Low-Income Housing Tax Credit (LIHTC): Incentivizing Affordable Housing Development

An in-depth exploration of the Low-Income Housing Tax Credit (LIHTC), its mechanisms, benefits, applicability, and impact on affordable housing development.

The Low-Income Housing Tax Credit (LIHTC) is a federal program in the United States that offers tax credits to developers as an incentive to create, purchase, or refurbish housing units that are designated for low-income families. Established under the Tax Reform Act of 1986, the program has become the principal financing tool for affordable rental housing in the U.S.

Mechanisms of LIHTC

The LIHTC program allocates tax credits to state and local governmental agencies based on population. These agencies, in turn, award the credits to private developers of affordable rental housing through a competitive process. The primary mechanism involves:

  • Allocation of Tax Credits:

    • Tax credits are distributed to states based on population.
    • States then distribute these credits to developers via a competitive process.
  • Tax Credit Pricing:

    • The tax credits can be used by developers to reduce their federal tax liability.
    • Developers often sell these credits to investors to raise capital.
  • Compliance Period:

    • Developers must maintain affordable rents and comply with other program requirements for at least 15 years to avoid recapture of the credits.

Types of LIHTC

The LIHTC program is divided into two types based on the nature and extent of the development:

  • 9% Tax Credit:

    • This generally covers new construction and substantial rehabilitation and provides a larger credit.
  • 4% Tax Credit:

    • This is typically used for the acquisition and rehabilitation of existing buildings and provides a smaller credit.

Special Considerations

Several important factors and conditions must be observed to qualify for and maintain LIHTC, including:

  • Income Limits:
    • The units must be rented to households with incomes at or below the area median income (AMI), adjusted for family size.
  • Rent Restrictions:
    • Rents (including utility costs) must not exceed 30% of a qualifying household’s income.
  • Affordability Period:
    • The property must comply with rent and income restrictions for a minimum of 15 years; however, an additional extended-use period of at least 15 years (totaling 30 years) is often required.
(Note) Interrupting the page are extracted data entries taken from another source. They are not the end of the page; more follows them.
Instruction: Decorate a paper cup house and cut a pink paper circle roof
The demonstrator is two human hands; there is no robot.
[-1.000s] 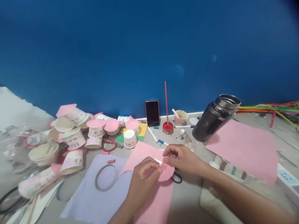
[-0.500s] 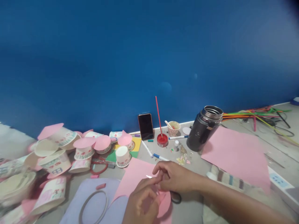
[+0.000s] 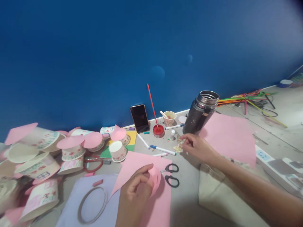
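Note:
My left hand (image 3: 137,189) pinches a curved piece of pink paper (image 3: 155,179) over a larger pink sheet (image 3: 163,208). Black-handled scissors (image 3: 172,176) lie beside that piece, their blades partly hidden by it. My right hand (image 3: 195,146) reaches toward a small pile of yellowish scraps (image 3: 178,148) in front of the dark flask (image 3: 201,112). Its thumb and fingertips are drawn together; whatever they hold, if anything, is too small to make out. Close by are a small white bottle (image 3: 172,135) and a blue-capped marker (image 3: 163,149).
Decorated paper cups (image 3: 73,148), several with pink tops, crowd the left. A phone (image 3: 140,118) leans on the blue wall near a red paint pot (image 3: 158,130) with a brush. A grey ring (image 3: 92,205) lies on purple paper. At right are a pink sheet (image 3: 227,135) and a power strip (image 3: 262,156).
My right hand has left the pink piece and moved up and right to the scraps. My left hand still holds the piece. The scissors show more fully, and the view has shifted.

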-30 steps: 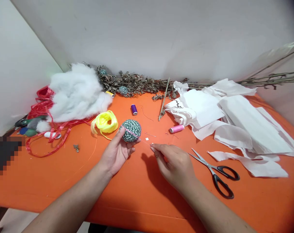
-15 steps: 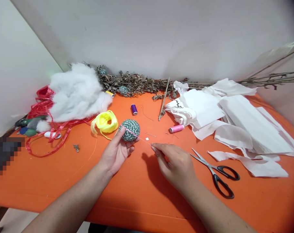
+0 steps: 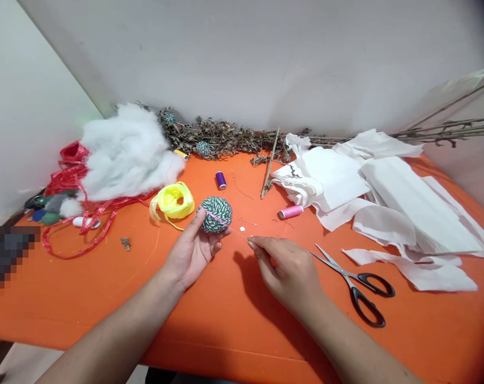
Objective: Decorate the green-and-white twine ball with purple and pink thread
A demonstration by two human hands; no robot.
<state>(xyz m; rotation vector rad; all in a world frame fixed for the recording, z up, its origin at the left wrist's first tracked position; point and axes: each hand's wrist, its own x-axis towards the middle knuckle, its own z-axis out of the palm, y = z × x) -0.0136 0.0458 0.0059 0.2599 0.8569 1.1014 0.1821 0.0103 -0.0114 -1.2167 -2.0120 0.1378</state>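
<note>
My left hand [image 3: 194, 248] is closed around a ball of green-and-white twine [image 3: 217, 214], the thumb pressing on its near left side. A band of pink thread [image 3: 215, 216] crosses the ball and runs taut from it to the right. The thread's other end is pinched between the thumb and forefinger of my right hand [image 3: 284, 266], just above the table. Beyond the fingers a needle [image 3: 248, 222] and a small white scrap [image 3: 242, 229] lie on the orange cloth. A pink thread spool [image 3: 290, 212] rests on its side farther right.
Open scissors [image 3: 352, 280] lie right of my right hand, near white cloth pieces [image 3: 418, 213]. A yellow ribbon roll [image 3: 174, 200] and a purple spool [image 3: 220, 180] are behind the ball. White stuffing [image 3: 124, 152] and red ribbon [image 3: 68, 176] sit left, dried branches [image 3: 226, 136] along the wall.
The twine ball has shifted very slightly to the right in my left hand. My right hand keeps its pinch on the thread, almost unmoved.
</note>
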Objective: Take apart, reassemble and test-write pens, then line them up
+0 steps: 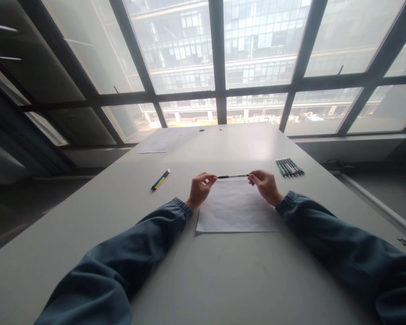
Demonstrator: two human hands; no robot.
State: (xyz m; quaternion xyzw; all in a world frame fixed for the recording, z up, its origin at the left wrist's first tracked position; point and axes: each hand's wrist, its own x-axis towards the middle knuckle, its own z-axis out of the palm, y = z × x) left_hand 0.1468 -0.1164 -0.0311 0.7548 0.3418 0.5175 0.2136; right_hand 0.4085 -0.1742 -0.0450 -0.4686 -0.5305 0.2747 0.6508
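Note:
A slim pen with a clear barrel and a dark left part lies level between my two hands, above the far edge of a white sheet of paper. My left hand pinches its left end between thumb and fingers. A bit of red shows at the left fingers; I cannot make out what it is. At the other end, my right hand is closed on the pen's tip with thumb and fingers.
Blue and yellow pens lie left of my hands. A row of several pens, green and dark, lies to the right. More paper rests at the far left of the white table. Large windows stand beyond.

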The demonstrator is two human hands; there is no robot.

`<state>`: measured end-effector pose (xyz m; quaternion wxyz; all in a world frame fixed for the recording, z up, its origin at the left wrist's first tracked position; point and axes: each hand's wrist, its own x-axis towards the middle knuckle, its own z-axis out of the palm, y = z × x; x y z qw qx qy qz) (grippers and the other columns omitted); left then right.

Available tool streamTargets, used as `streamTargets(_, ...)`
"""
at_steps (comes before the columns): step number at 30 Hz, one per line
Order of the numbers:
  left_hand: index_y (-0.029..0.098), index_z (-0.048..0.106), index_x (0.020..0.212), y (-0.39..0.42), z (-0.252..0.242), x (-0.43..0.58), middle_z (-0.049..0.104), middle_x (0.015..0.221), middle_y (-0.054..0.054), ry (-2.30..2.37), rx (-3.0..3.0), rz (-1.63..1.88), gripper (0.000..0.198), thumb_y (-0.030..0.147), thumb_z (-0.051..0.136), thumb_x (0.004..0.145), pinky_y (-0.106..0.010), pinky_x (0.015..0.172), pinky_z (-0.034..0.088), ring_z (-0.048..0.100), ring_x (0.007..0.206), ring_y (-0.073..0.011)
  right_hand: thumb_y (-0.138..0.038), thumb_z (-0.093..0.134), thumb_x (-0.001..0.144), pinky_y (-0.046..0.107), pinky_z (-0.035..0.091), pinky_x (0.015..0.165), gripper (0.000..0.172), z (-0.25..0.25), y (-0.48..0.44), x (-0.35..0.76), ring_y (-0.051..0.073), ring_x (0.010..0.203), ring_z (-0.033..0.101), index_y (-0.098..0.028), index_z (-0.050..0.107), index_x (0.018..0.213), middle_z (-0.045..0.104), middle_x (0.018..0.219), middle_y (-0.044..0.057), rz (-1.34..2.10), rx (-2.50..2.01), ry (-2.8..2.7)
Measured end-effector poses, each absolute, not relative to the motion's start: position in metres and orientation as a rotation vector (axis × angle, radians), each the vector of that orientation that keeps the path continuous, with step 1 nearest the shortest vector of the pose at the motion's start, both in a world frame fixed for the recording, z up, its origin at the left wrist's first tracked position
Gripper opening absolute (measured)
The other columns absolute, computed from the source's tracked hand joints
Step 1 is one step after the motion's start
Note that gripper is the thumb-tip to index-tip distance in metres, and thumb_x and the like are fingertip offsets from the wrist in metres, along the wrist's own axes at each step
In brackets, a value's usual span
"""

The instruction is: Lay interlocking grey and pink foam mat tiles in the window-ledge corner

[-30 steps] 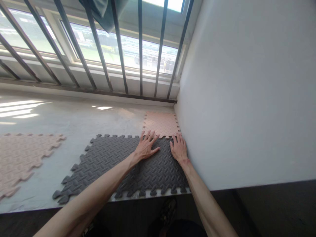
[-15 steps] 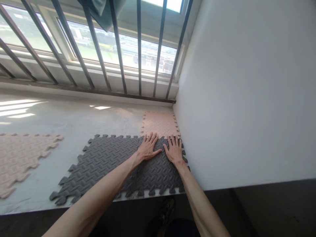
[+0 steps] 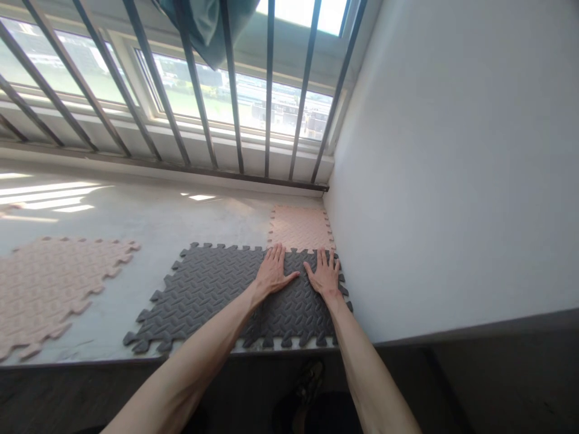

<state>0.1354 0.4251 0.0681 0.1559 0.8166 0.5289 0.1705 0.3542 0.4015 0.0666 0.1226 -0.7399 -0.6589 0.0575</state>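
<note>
Two dark grey foam puzzle mats [image 3: 208,289] lie joined side by side on a pale stone ledge. A peach foam mat [image 3: 301,228] sits in the far right corner, interlocked with the right grey mat's far edge. My left hand [image 3: 272,272] lies flat and open on the right grey mat, fingertips at the seam with the peach mat. My right hand [image 3: 324,274] is flat and open beside it, near the wall, also pressing at that seam.
A loose peach mat [image 3: 49,283] lies at the left of the ledge [image 3: 158,220]. A white wall [image 3: 452,169] bounds the right side. Dark metal bars [image 3: 235,90] stand before the window behind. A dark cloth [image 3: 203,24] hangs on the bars. My shoe [image 3: 303,386] shows below.
Both hands have slid slightly back toward me along the seam and come closer together. The view has shifted a little to the left.
</note>
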Motion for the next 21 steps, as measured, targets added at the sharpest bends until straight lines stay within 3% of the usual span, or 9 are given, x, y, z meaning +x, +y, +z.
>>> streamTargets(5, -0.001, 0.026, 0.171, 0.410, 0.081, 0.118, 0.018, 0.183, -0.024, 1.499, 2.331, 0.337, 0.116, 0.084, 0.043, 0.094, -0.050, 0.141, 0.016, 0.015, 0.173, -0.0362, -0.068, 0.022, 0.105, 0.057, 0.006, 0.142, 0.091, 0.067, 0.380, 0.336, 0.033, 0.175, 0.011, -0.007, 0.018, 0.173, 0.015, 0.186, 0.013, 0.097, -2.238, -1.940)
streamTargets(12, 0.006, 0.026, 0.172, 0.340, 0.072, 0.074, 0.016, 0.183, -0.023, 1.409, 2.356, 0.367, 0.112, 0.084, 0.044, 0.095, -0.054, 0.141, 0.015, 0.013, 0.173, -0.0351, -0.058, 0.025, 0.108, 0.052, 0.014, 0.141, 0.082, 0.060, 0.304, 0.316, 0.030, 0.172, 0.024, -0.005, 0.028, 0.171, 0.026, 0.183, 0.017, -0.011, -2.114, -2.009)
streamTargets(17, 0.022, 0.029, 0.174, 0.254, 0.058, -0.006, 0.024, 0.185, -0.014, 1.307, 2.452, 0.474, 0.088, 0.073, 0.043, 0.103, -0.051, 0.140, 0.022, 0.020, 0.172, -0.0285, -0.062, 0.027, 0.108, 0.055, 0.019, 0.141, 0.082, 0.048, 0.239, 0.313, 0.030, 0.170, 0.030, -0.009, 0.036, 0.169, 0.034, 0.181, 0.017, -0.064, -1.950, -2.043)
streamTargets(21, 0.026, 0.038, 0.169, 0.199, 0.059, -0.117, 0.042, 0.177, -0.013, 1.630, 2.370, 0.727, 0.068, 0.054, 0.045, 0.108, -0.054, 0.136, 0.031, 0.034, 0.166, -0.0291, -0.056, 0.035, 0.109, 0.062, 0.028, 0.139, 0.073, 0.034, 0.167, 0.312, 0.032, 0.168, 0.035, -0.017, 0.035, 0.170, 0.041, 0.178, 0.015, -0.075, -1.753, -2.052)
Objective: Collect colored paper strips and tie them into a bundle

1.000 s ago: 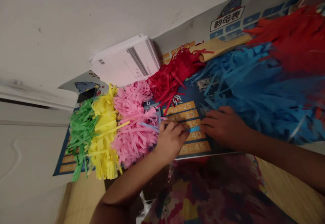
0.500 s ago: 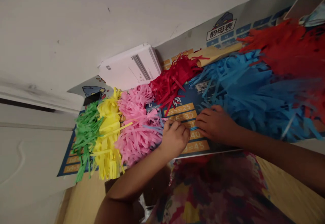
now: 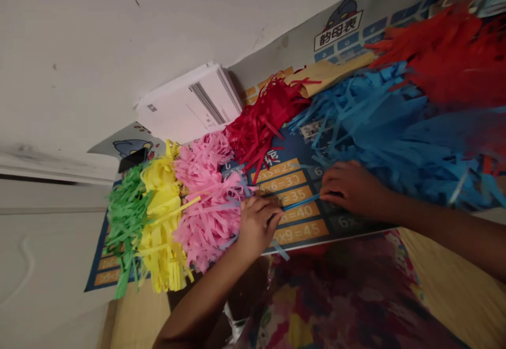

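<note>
My left hand [image 3: 256, 222] is closed beside the pink paper strips [image 3: 205, 201], gripping a few blue strips that stick out below it. My right hand [image 3: 348, 188] pinches the other end of one blue paper strip [image 3: 300, 202], which stretches between the two hands over the blue multiplication mat [image 3: 300, 228]. A big heap of blue strips [image 3: 395, 127] lies just behind my right hand. A red pile [image 3: 261, 122] sits behind the pink one.
Yellow strips [image 3: 162, 212] and green strips [image 3: 124, 217] lie left of the pink pile. A white box [image 3: 185, 101] leans by the wall. More red strips [image 3: 446, 59] are heaped at the far right. Patterned clothing [image 3: 336, 296] fills the foreground.
The hands have drawn apart: a blue strip is now stretched between them. My left hand slid down and left toward the mat's edge; my right hand shifted slightly right.
</note>
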Demonstrator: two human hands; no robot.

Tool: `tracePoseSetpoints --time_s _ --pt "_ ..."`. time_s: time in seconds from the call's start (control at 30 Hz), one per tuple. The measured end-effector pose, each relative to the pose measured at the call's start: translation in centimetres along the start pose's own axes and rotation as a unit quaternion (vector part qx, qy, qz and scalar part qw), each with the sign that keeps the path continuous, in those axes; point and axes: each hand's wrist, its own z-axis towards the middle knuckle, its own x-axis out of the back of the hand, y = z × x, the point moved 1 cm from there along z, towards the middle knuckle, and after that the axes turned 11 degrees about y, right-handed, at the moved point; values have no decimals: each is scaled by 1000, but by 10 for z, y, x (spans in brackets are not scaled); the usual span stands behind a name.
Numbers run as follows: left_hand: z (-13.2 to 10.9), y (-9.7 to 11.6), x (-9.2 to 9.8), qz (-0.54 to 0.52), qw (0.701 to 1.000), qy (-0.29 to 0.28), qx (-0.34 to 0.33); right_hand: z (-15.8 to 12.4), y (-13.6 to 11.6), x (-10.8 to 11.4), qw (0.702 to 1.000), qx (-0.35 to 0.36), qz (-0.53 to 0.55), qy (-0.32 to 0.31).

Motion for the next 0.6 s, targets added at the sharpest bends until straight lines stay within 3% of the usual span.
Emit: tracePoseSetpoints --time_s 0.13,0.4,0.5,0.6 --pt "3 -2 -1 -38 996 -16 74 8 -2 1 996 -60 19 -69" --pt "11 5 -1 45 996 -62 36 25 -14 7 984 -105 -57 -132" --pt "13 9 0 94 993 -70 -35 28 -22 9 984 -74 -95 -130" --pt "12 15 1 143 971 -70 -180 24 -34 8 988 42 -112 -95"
Examples of LIHTC in Action

Consider a developer planning to build a 50-unit apartment building where 40 units will be set aside for low-income families. By obtaining LIHTCs, the developer can sell these credits to investors to generate equity financing for the project. This reduces the need for high-interest loans and allows the developer to offer units at more affordable rent levels.

Historical Context

The LIHTC program was introduced as part of the Tax Reform Act of 1986. Its purpose was to encourage private investment in affordable housing during a time of growing concern over the diminishing stock of affordable rental units. Over the years, the LIHTC has facilitated the development of millions of affordable housing units across the U.S.

Applicability and Impact

LIHTC has a significant impact on the housing market, facilitating the development or preservation of affordable housing and contributing to community revitalization. The program incentivizes developers by providing a financial mechanism that encourages investment in low-income neighborhoods.

FAQs

What is the LIHTC compliance period?

The compliance period is the timeframe during which the project must adhere to rent and income restrictions. It is at least 15 years, with many projects requiring an extended-use period making it 30 years in total.

How are LIHTCs allocated to states?

LIHTCs are allocated based on the state’s population, with specific calculations implemented annually by the IRS.

References

  1. U.S. Department of Housing and Urban Development (HUD). “Low-Income Housing Tax Credits (LIHTC).” HUD.gov.
  2. Internal Revenue Service (IRS). “Instructions for Form 8609: Low-Income Housing Credit Allocation and Certification.” IRS.gov.
  3. Novogradac & Company LLP. “Introduction to Low-Income Housing Tax Credits.” Novoco.com.

Summary

The Low-Income Housing Tax Credit (LIHTC) is a pivotal program that incentivizes the development and preservation of affordable rental housing. Through a competitive allocation process, tax credits are awarded to developers, who, in turn, can sell these credits to investors to raise equity capital. This program has become essential for addressing housing affordability and has transformed how affordable housing is financed in the United States.